Mentre c’è ancora chi è ancora convinto che i The Darkness siano una band parodia o che “Permission To Land” sia stato un caso fortuito e magari sopravvalutato, Justin Hawkins e soci con “Last of Our Kind” pubblicano un grande disco e se la ridono.
Che poi è curioso che una band esplosa con raro impeto, in un’epoca dove quel genere di revival non è mai emerso con facilità dal marasma di pose, venga presa poco sul serio. Anzi, è ancora più diventente pensare che si accusi i The Darkness di essere derivativi quando è ormai consolidato che all’ascolto di un brano simile ai loro sfugga un malizioso “mi ricordano i The Darkness”.
Diciamo che dopo l’irripetibile debutto, un successore abbastanza disastroso e un discreto “Hot Cakes” che avrebbe dovuto portare luce dopo i periodi bui che hanno preceduto la reunion, la band dei fratelli Hawkins ce l’ha fatta: finalmente ha trovato la quadra e ha messo su disco una propria definizione. Ovviamente sono sempre i soliti casinisti, sgangherati e fuori script, e ci tengono a chiarirlo già da “Barbarian”, la violenta traccia d’apertura. Però “The Last of Our Kind” non solo si scrolla di dosso il fantasma dell’esordio, dimostra anche che il combo inglese è in grado di creare un album eterogeneo e con solide strutture.
Innanzitutto l’abusata tecnica dell’head voice (che noi tutti confondiamo con il falsetto) di Justin Hawkins è stata ridimensionata ed inserita in un range vocale notevole. E indovinate? Il frontman è totalmente a suo agio anche con un registro più basso.
Le influenze raccolte dalla fascia più gloriosa della storia del rock continuano ad essere troppe per essere enumerate, soprattutto tra Seventies ed Eighties, ma d’altra parte è anche per questo che possono definirsi a ragion veduta “the last of their kind”. Aerosmith, Led Zeppelin, Boston. Alcuni rimandi sono persino inediti, come quelli ai Fleetwood Mac nella semi-ballata “Sarah O’Sarah”, mentre i passi verso il classic rock e il blues degli Stones si fanno più marcati che in passato, emengendo con prepotenza nel magnifico brano “Hammer & Tongs”.
Come già facilmente riscontrabile in “Hot Cakes” i Queen diventano una presenza più massiccia di quegli AC/DC di cui Hawkins e soci avrebbero dovuto essere la parodia. “Mighty Wings”, per esempio, nonostante abbia un riff heavy metal, riporta alla mente progressioni e virtuosismi tipici della band di Freddie Mercury.
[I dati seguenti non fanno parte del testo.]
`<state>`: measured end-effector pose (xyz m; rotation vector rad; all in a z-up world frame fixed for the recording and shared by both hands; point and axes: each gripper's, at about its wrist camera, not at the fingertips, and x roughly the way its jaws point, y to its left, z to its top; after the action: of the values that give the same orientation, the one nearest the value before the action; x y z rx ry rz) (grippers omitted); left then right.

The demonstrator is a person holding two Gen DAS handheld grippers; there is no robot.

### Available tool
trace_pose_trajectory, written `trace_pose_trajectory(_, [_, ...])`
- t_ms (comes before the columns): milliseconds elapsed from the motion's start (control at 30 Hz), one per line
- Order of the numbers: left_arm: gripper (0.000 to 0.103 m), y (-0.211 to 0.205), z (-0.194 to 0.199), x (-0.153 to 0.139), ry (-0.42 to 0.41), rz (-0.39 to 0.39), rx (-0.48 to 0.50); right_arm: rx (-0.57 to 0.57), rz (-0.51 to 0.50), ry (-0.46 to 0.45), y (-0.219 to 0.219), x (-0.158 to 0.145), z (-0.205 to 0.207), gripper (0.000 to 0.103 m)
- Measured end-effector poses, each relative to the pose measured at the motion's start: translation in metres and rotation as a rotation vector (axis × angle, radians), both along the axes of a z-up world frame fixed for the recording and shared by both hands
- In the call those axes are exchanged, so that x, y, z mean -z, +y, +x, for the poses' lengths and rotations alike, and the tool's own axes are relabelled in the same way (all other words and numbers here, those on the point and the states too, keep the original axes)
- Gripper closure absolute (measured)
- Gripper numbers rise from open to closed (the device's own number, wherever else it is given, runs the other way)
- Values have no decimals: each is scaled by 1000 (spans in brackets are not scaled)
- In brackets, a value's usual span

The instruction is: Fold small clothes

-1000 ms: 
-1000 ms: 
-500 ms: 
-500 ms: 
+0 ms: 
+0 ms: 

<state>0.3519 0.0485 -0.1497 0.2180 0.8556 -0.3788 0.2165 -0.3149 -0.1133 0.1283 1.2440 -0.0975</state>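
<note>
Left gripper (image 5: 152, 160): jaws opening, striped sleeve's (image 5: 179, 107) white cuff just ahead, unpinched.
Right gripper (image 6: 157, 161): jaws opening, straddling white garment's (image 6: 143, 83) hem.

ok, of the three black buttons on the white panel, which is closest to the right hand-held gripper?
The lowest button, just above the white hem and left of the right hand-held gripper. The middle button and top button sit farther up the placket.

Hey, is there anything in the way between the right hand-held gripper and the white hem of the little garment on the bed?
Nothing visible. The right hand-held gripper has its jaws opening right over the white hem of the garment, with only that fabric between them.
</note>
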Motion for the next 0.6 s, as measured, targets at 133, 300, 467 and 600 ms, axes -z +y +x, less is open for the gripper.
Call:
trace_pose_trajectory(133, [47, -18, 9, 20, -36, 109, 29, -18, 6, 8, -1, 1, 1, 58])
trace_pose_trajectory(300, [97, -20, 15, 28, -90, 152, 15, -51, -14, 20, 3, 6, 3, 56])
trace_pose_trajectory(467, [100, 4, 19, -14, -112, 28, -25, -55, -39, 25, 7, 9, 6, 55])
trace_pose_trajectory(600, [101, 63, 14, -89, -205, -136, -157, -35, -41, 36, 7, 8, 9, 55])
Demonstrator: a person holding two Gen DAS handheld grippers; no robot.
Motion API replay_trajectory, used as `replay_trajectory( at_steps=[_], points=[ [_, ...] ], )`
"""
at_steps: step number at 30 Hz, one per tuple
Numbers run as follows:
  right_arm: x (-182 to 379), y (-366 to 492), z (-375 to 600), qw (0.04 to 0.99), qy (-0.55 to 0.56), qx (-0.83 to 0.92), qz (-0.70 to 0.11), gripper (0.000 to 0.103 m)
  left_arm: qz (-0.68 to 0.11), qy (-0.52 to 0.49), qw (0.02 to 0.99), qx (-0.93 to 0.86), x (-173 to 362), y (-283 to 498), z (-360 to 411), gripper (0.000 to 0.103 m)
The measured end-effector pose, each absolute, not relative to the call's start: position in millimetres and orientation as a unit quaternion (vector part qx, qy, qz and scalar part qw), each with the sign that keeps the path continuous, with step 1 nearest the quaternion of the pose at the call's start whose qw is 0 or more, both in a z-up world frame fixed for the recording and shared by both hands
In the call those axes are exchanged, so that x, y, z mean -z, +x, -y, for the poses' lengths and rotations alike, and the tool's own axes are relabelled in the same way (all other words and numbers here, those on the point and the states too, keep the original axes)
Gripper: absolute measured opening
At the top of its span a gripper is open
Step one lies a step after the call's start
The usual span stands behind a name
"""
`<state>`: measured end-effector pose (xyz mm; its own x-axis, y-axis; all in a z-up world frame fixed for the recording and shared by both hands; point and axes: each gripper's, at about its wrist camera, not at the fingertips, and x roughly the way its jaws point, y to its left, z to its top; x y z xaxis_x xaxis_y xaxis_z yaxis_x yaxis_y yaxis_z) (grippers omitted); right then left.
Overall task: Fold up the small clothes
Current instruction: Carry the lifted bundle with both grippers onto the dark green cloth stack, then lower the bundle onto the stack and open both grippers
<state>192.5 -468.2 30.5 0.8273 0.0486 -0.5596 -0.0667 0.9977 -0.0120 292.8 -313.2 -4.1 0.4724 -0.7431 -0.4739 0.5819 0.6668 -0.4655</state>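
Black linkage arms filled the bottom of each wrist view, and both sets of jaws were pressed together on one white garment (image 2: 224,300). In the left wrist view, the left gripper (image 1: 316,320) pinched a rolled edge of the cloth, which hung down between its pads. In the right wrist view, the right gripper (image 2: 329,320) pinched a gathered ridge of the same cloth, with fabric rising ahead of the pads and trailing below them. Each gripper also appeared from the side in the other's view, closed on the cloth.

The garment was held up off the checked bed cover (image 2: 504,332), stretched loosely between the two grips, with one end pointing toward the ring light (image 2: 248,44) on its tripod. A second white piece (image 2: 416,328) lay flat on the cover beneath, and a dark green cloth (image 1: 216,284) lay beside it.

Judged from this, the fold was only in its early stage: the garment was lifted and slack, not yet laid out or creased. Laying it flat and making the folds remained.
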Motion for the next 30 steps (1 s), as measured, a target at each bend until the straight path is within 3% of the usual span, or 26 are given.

Tutti questi richiami al passato eppure non sembra una compilation hard & heavy masterizzata da un nostalgico, neanche un’accozzaglia retrò di omaggi. Questo è un disco, un solidissimo disco che chiarisce chi sono i The Darkness e di cosa sono capaci.
C’è anche spazio per la power ballad “Wheels of the Machine”, che pur non potendo ambire ad essere IL classicone lento delle future scalette (la loro “More Than Words”, per intenderci) è di sicuro un ottimo rilancio per quella vena melodica e nostalgica fino ad oggi solo intravista. Ma soprattutto l’intelligenza dei singoli del primo lavoro non era un’illusione, perché la title track è uno dei brani più maturi e fruibili mai scritti dalla formazione.
Quindi c’è tutto. Forse ci sono persino più certezze di quante richieste dai fan, di sicuro più di quante ne sarebbero bastate per zittire i detrattori.